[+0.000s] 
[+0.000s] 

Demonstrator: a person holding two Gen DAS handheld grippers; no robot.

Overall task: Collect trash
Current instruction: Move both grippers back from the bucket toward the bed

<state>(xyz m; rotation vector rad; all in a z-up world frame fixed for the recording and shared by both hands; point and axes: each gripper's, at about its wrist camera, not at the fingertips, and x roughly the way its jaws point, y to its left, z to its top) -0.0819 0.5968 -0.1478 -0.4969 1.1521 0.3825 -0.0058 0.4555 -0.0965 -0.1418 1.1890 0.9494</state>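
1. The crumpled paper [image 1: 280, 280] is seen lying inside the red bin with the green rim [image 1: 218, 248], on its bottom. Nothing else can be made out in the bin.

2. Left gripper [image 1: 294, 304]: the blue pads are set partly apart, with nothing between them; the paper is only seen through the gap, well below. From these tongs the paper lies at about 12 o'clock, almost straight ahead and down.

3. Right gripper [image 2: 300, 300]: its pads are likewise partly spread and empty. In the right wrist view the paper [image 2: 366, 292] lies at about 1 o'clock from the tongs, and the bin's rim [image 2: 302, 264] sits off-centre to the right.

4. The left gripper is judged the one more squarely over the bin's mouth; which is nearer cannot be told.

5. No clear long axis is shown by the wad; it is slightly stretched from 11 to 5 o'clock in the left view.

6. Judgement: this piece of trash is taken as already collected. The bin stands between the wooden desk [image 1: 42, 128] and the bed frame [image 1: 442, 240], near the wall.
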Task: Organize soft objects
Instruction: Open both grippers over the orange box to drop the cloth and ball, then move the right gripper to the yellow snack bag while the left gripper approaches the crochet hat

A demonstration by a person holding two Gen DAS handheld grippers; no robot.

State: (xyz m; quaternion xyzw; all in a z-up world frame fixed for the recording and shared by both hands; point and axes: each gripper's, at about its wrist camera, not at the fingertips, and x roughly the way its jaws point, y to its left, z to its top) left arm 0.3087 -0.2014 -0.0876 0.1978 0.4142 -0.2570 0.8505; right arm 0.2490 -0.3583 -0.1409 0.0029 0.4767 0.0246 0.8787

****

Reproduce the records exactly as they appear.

Reply:
[+0.000s] 
[+0.000s] 

Demonstrator: a person holding two Gen DAS handheld grippers; no robot.

Overall task: Collect trash
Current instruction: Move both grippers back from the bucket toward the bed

<state>(xyz m; rotation vector rad; all in a z-up world frame fixed for the recording and shared by both hands; point and axes: each gripper's, at about its wrist camera, not at the fingertips, and x roughly the way its jaws point, y to its left, z to its top) -0.0819 0.5968 -0.1478 -0.4969 1.1521 0.3825 -0.0058 0.4555 -0.0965 -0.1418 1.1890 0.9494</state>
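1. The crumpled paper [image 1: 280, 280] is seen lying inside the red bin with the green rim [image 1: 218, 248], on its bottom. Nothing else can be made out in the bin.

2. Left gripper [image 1: 294, 304]: the blue pads are set partly apart, with nothing between them; the paper is only seen through the gap, well below. From these tongs the paper lies at about 12 o'clock, almost straight ahead and down.

3. Right gripper [image 2: 300, 300]: its pads are likewise partly spread and empty. In the right wrist view the paper [image 2: 366, 292] lies at about 1 o'clock from the tongs, and the bin's rim [image 2: 302, 264] sits off-centre to the right.

4. The left gripper is judged the one more squarely over the bin's mouth; which is nearer cannot be told.

5. No clear long axis is shown by the wad; it is slightly stretched from 11 to 5 o'clock in the left view.

6. Judgement: this piece of trash is taken as already collected. The bin stands between the wooden desk [image 1: 42, 128] and the bed frame [image 1: 442, 240], near the wall.
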Task: Organize soft objects
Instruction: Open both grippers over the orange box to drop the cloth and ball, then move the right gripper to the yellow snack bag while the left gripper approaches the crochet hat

A demonstration by a person holding two Gen DAS handheld grippers; no robot.

State: (xyz m; quaternion xyzw; all in a z-up world frame fixed for the recording and shared by both hands; point and axes: each gripper's, at about its wrist camera, not at the fingertips, and x roughly the way its jaws point, y to its left, z to its top) left arm 0.3087 -0.2014 -0.0876 0.1978 0.4142 -0.2570 0.8505; right arm 0.2490 -0.3583 -0.1409 0.0029 0.4767 0.0246 0.8787

This output requires nothing more.